You don’t need permission to scatter ashes in the sea or in rivers, but check the Environment Agency’s rules for scattering ashes. You should make sure it won’t cause any harm to the environment or wildlife, and won’t affect anyone else using that water. And skip casting out wreaths or memorabilia, unless they’re fully biodegradable. You could consider things like flower petals instead.
Scatter ashes from a hill or mountain
The adventurer’s option, perhaps. If the person who’s passed spent weekends tackling Lake District fells, you might want to make a day of it and release their ashes from up high. Just consider the climate, which might not be accommodating, the wind direction, and the flora. Some conservation organisations advise not to scatter ashes on mountain peaks, as it can affect fragile plant life. It may be best to choose somewhere lower down the mountain and away from other visitors.
You could choose more than one location and split the ashes, if some relatives can’t make it – or if they don’t fancy hiking up a hillside.
Secure a happier send-off
The task of arranging a funeral can be tough, as much as a funeral director will help. What did they like? How should they be dressed? Should we have a motorbike parade, a Harry Potter theme, or stick to something safer and more traditional?
In the midst of a bereavement, it can be an extra stress for loved ones to plan a funeral. That’s one of the reasons you might consider taking out a funeral plan. So you might be interested to know we’ve partnered with Dignity as our trusted provider of four funeral plans.
A plan gives you the opportunity to get the send-off you want, and make sure it’s celebratory and less stressful for your family to organise. It’s also where you can set down your exact wishes. Don’t want hymns? Tell your funeral plan provider – and your family. Want a peculiar form of transport to the chapel? See what they can do. That way, the services included will have already been chosen and set down, for when the time comes.
Bear in mind that if you want something a bit more out-there, it will most likely be in addition to your plan and may cost extra. Wakes and memorials aren’t usually included in standard funeral plans.

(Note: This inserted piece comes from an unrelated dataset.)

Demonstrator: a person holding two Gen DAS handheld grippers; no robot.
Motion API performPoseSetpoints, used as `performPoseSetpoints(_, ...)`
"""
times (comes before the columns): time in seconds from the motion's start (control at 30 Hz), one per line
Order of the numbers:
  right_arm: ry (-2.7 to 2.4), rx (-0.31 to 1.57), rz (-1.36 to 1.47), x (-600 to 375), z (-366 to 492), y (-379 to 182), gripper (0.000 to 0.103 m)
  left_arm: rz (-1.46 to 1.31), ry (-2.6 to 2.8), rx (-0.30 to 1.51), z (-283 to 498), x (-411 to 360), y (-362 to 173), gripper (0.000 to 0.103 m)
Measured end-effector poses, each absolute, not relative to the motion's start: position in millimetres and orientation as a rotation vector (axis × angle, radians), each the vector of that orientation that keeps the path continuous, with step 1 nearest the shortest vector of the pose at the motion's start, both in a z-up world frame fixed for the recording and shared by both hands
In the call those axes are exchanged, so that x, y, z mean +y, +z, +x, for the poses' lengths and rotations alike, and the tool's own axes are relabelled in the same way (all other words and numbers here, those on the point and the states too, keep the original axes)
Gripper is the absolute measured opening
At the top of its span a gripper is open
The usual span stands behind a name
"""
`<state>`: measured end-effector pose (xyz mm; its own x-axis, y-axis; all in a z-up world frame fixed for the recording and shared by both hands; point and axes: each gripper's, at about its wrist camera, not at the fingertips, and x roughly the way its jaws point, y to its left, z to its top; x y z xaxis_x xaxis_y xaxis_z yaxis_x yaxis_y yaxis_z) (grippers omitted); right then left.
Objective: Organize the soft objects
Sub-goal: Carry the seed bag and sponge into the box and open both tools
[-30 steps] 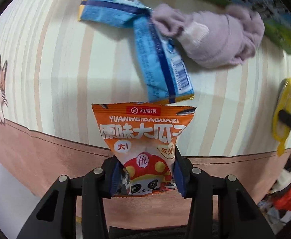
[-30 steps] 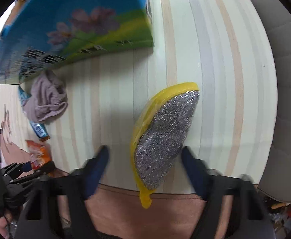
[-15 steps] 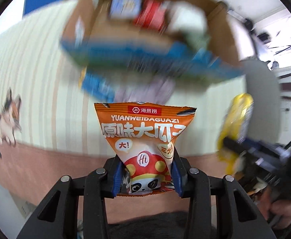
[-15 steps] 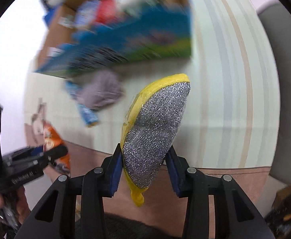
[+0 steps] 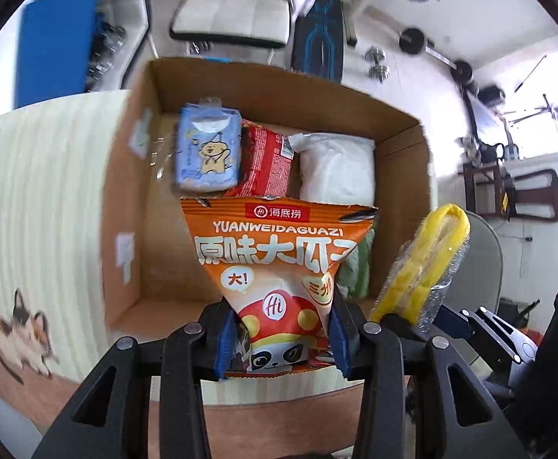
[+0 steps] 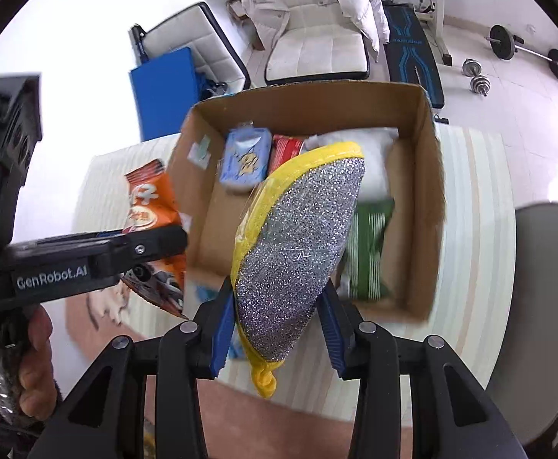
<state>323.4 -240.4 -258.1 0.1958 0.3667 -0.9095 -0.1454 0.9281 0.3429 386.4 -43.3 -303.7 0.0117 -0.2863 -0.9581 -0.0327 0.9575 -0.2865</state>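
My left gripper (image 5: 280, 338) is shut on an orange snack bag (image 5: 279, 264) and holds it raised in front of an open cardboard box (image 5: 126, 191). My right gripper (image 6: 275, 329) is shut on a yellow-edged silver scouring pad (image 6: 301, 237), held above the box (image 6: 431, 176). The pad also shows at the right of the left wrist view (image 5: 424, 267). The snack bag shows at the left of the right wrist view (image 6: 150, 206). Inside the box lie a blue tissue pack (image 5: 208, 149), a red packet (image 5: 265, 162), a white pack (image 5: 336, 168) and a green item (image 6: 366, 248).
The box stands on a striped tablecloth (image 5: 41, 199) with a cat print (image 5: 22, 329). Beyond the table are a white chair (image 6: 317, 49), a blue mat (image 6: 164, 88), a weight bench (image 6: 409, 38) and dumbbells. A grey chair (image 6: 546, 267) stands at the right.
Both grippers have risen from the table with their loads and now look down into the open box. The right gripper closed on the scouring pad a second ago.
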Motion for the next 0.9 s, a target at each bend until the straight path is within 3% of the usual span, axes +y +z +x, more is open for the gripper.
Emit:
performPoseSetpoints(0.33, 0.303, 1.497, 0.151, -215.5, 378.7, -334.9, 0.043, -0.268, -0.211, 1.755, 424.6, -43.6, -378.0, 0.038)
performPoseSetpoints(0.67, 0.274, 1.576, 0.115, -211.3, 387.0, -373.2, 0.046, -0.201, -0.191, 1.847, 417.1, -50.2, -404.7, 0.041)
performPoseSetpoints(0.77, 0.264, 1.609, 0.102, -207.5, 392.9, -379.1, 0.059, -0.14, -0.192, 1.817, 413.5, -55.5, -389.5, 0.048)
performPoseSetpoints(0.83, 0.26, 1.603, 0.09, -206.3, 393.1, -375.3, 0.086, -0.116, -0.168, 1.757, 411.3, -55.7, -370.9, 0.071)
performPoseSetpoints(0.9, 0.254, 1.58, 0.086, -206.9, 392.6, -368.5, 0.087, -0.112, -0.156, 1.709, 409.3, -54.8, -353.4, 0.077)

As buying a funeral plan is a big decision, it’s important to do your research and know exactly what’s included, before you buy. You might want to start with Funeral Planning Authority and Citizens Advice.
We need to talk about our goodbye
In the same SunLife survey, less than 1% of people who recently organised a funeral knew all of their loved ones’ wishes. That’s a reminder that opening up about our send-off can really help family out, and will avoid them second-guessing.
So set down what you want your funeral and wake to look like, or any special details to include. That will help guide your loved ones when it comes to the decision-making.
Opening up about what you’d like, or what you’ve already arranged, for when the time comes, can go a long way towards securing the joyful celebration of your life that you’re after.